Он сел на кровать и увидел всё быстрее вертящиеся вокруг головы Ботки огненные нимбы. Наконец и Ботко закружился у Вроньского на виду. Его больной мозг совершенно обессилел.
   — Вам плохо?
   — Нет, нет! Но сколь элегантно вы одеты!
   — Я не должен быть замечен,— улыбнулся Ботко.— Элегантно одетый госполин не привлекает внимания. Да вы измучились, вам нужен покой.
   — Нет, отнюдь!
   Наступило долгое молчание.
   — А вы обратили внимание на особняк над озером?
   — Гм...
   Вроньски потёр лоб.
   — Видите ли... Не знаю, откуда пришла эта мысль. Великолепная, неслыханная мысль! мысль, которая до меня никому не приходила в голову.
   Он схватил Ботку за плечо.
   — А вы знаете, отчего придётся мне умереть? Пойймите же: из-за ста марок! Без сотни марок мне остаётся сдохнуть.
   — Вот как?!
   — Я подхватил было инфлюэнцу, которая перешла в воспаление лёгких. Мне потребовалось лечь в больницу, о чём я написал владельцу особняка. Знаете, что он мне ответил? Дескать, нет у него ста марок. Ха-ха-ха! Теперь отомщу я ему! Там лежат его сокровища... Отомщусь я! Все обязаны учиться мести. Она должна стать нашим сильнейшим инстинктом. Утописты желают счастья! Я жажду мести! Она станет моим счастьем.
   — И что затем с вами стало?
   — Гордон прислал мне денег, когда я начал кашлять кровью.
   Настало молчание...
   — Итак, по сути! Моя идея... моя великолепная идея... Или вы полагаете, что я тут понемногу сгнию? Хе-хе... Довольно! В том особняке одним броском в море огня.
   Вроньски зашептал.
   — Понимаете ли вы, что значат два метра мёрзлой земли поверх гроба? Нет, много хуже: комья разобьют гроб, к тому же... хе-хе-хе, поймите же: они раздавят моё тело!
   Ботко молчал.
   — Вы понимаете?
   — Да, понимаю.
   Снова наступило молчание.
   — Значит, вы намерились погибнуть в пламени?.. Там, в особняке.
   — Да.
   Ботко встал и от всего сердца пожал руку хозяина.
   Вронски одрнул себя в ярости и стыде за то, что столь просто открыл свою подноготную неудобному визитёру, который скорей бы ушёл.
   — За меня не пугайтесь,— грубо бросил он Ботке.
   — О вы так мнительны!— Ботко улыбнулсяю.— Нам бы побольше таких как вы. Ноябрьский снег недолог: он уже обмяк и скоро растает.

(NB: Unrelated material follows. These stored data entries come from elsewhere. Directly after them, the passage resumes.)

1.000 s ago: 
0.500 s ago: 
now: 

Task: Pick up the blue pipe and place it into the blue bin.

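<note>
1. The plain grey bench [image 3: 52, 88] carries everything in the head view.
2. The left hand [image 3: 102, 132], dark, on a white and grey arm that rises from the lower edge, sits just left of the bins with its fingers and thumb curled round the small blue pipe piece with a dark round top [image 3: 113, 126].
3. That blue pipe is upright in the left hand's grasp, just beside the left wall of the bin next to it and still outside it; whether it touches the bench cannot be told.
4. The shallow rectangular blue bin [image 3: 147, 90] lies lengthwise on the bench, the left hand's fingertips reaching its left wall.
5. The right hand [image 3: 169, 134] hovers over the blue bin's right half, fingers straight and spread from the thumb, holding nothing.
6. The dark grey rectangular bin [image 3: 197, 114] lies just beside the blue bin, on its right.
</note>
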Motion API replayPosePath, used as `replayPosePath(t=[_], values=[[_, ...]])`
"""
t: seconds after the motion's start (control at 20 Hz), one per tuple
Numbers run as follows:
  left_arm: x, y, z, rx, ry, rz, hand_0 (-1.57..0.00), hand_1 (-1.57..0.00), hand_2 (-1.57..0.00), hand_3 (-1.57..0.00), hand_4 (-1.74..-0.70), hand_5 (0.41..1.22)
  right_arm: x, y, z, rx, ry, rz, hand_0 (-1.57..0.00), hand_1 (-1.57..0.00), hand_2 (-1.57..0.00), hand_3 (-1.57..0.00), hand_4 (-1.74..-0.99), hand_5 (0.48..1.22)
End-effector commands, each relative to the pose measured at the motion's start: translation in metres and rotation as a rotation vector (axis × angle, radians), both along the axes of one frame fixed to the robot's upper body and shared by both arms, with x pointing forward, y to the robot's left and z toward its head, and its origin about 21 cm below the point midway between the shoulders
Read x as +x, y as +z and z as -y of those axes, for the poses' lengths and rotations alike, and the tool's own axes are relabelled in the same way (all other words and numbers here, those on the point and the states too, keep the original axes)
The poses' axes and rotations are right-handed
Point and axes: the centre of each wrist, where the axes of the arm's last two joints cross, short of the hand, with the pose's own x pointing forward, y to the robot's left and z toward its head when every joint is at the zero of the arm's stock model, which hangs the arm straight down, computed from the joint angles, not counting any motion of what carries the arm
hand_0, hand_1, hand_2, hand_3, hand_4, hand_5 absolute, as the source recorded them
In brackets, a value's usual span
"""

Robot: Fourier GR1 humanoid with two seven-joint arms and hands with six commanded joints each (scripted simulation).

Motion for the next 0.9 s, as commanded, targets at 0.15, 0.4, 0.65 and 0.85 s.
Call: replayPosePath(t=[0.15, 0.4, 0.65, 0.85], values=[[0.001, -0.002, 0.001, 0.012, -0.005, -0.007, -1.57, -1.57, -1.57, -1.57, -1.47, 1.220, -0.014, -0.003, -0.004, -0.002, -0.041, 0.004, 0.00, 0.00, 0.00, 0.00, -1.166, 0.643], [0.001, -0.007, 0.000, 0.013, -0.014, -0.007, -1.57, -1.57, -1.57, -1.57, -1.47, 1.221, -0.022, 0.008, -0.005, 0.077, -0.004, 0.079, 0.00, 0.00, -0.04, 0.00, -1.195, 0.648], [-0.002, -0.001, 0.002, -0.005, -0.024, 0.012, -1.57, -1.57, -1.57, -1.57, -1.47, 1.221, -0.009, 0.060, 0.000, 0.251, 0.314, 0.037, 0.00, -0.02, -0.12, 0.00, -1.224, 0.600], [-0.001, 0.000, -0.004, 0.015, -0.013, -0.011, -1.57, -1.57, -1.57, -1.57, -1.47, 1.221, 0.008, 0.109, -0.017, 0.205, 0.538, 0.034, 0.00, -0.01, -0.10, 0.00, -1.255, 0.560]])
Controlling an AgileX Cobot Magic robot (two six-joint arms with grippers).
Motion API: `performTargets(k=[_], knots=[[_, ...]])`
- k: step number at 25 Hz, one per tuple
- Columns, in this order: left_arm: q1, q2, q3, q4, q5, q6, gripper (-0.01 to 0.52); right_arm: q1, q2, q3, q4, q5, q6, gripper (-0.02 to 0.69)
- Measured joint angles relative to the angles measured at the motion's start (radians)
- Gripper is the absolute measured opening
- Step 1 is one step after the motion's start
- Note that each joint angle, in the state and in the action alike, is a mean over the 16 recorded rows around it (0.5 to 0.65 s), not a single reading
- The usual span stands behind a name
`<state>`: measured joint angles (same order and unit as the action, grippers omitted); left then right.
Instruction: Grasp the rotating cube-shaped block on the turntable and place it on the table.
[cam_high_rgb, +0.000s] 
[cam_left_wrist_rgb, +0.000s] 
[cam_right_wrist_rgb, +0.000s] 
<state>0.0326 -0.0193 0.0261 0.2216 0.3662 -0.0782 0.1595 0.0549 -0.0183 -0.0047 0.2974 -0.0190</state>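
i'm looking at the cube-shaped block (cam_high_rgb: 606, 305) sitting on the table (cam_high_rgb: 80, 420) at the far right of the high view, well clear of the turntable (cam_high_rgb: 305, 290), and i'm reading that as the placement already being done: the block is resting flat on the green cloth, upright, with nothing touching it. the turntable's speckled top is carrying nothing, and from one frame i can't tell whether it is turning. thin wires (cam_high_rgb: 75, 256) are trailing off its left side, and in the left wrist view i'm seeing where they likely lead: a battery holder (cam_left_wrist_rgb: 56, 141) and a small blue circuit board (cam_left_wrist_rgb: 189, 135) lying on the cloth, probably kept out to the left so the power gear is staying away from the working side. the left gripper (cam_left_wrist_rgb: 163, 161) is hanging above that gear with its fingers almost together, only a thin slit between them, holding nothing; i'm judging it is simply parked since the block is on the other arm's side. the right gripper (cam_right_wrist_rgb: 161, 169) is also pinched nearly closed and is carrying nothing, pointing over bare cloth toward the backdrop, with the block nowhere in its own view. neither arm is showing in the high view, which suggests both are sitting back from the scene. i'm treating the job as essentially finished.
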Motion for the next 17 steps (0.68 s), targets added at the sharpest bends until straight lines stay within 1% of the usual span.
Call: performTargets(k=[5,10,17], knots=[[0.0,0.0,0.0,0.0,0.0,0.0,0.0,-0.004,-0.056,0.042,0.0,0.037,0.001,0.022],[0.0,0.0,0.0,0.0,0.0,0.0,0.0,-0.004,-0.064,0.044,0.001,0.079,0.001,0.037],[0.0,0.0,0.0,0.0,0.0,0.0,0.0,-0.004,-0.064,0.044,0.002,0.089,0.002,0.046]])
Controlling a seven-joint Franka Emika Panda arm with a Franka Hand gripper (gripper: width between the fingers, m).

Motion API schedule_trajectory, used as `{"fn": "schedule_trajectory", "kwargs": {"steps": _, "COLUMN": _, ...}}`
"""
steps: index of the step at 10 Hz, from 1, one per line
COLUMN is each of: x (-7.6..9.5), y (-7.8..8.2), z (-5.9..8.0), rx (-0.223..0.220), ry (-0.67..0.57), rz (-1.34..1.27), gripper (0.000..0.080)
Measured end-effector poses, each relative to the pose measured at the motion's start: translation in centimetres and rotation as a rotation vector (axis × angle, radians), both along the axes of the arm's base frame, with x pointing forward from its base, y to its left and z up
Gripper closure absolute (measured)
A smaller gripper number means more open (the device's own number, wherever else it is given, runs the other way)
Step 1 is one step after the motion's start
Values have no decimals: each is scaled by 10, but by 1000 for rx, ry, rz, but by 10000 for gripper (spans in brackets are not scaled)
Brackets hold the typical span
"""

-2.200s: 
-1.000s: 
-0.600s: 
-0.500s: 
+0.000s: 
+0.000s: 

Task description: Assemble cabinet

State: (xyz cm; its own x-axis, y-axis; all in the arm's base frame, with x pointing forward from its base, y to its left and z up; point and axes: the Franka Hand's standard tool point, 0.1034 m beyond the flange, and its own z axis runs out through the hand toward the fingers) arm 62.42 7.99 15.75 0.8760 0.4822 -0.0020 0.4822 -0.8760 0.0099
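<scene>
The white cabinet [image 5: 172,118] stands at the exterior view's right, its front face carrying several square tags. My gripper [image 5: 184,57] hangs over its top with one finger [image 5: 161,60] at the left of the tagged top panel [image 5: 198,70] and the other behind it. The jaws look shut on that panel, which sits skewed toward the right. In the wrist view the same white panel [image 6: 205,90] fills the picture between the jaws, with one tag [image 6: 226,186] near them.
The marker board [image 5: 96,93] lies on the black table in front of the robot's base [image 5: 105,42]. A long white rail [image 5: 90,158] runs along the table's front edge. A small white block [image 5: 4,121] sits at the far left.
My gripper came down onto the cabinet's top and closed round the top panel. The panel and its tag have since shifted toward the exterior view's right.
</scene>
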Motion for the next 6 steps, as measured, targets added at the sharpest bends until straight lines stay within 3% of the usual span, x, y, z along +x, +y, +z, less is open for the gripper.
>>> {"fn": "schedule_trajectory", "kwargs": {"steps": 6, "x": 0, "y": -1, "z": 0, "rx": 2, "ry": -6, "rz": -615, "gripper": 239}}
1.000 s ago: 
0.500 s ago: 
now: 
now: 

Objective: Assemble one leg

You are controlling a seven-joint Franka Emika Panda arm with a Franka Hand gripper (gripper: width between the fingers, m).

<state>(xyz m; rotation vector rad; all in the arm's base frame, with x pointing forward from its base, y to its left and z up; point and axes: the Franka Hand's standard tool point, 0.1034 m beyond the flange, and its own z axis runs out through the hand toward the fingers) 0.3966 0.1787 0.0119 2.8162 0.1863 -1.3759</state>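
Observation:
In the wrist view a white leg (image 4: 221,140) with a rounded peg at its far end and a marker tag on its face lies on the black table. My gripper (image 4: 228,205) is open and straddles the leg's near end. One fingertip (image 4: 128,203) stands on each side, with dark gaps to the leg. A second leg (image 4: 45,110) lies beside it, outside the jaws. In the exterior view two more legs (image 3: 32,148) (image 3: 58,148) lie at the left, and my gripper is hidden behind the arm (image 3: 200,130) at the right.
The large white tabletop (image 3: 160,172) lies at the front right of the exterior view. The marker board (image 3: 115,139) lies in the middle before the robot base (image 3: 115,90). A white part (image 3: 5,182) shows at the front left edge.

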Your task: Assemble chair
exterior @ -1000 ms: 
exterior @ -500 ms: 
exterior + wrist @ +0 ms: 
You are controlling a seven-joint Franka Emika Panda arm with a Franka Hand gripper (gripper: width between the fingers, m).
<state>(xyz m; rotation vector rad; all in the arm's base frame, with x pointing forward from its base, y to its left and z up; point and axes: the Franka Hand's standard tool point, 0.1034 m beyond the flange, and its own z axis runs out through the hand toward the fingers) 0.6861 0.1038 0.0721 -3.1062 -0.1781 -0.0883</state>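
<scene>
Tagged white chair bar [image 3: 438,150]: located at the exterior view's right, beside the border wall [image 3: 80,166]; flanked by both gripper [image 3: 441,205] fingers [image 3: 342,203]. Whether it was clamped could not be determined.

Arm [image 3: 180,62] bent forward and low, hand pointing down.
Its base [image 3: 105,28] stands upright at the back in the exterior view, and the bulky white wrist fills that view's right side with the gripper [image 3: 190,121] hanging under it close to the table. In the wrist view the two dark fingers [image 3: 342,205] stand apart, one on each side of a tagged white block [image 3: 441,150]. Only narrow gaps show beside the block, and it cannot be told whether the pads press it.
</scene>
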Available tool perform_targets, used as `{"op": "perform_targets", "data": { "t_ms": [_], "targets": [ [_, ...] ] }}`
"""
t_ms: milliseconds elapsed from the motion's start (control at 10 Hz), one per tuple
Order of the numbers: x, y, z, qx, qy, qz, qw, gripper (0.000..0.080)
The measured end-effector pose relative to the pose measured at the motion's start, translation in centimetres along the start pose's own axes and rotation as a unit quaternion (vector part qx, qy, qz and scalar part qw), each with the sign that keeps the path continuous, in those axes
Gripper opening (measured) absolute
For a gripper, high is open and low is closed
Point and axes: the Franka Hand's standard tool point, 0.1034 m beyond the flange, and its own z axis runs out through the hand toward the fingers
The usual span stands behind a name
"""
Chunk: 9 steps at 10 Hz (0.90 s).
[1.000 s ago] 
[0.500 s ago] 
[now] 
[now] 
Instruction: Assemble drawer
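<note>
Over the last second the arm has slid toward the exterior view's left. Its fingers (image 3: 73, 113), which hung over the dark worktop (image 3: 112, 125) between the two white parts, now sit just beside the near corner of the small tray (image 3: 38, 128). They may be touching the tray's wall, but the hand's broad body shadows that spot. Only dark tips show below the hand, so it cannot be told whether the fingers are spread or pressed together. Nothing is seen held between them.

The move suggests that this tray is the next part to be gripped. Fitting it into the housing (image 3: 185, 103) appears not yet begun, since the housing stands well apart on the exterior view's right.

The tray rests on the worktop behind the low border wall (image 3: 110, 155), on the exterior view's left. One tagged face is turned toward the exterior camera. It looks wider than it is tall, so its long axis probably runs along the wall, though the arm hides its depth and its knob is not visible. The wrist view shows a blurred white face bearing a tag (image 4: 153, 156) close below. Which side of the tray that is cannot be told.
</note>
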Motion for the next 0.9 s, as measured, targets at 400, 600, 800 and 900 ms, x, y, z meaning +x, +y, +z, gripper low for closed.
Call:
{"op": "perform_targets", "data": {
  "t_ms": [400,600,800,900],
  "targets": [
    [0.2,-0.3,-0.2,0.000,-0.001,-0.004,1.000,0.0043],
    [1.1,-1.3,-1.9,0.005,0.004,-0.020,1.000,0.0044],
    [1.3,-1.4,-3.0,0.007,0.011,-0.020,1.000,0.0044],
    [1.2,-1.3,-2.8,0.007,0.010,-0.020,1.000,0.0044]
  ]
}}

   Вроньски вспомнил, что и снег ему было приснился.
   — Пока блестит...— из глубоко задумчивости отозвался он.
   — Не особенно. Однако, остаются следы!..
   Вроньскому позакалось, что Ботко смотрит на него со скрытой насмешкой и с презрительной миной. Словно на сопляка.
   — Вы держите меня за дурака?— с ненавистью спросил он.
   — Боже, какой вы мнительный. Я несказанно рад нашему очному знакомству. Не думайте так обо мне, совершенно искреннем. До свидания. Вскоре к вам наведается Гордон.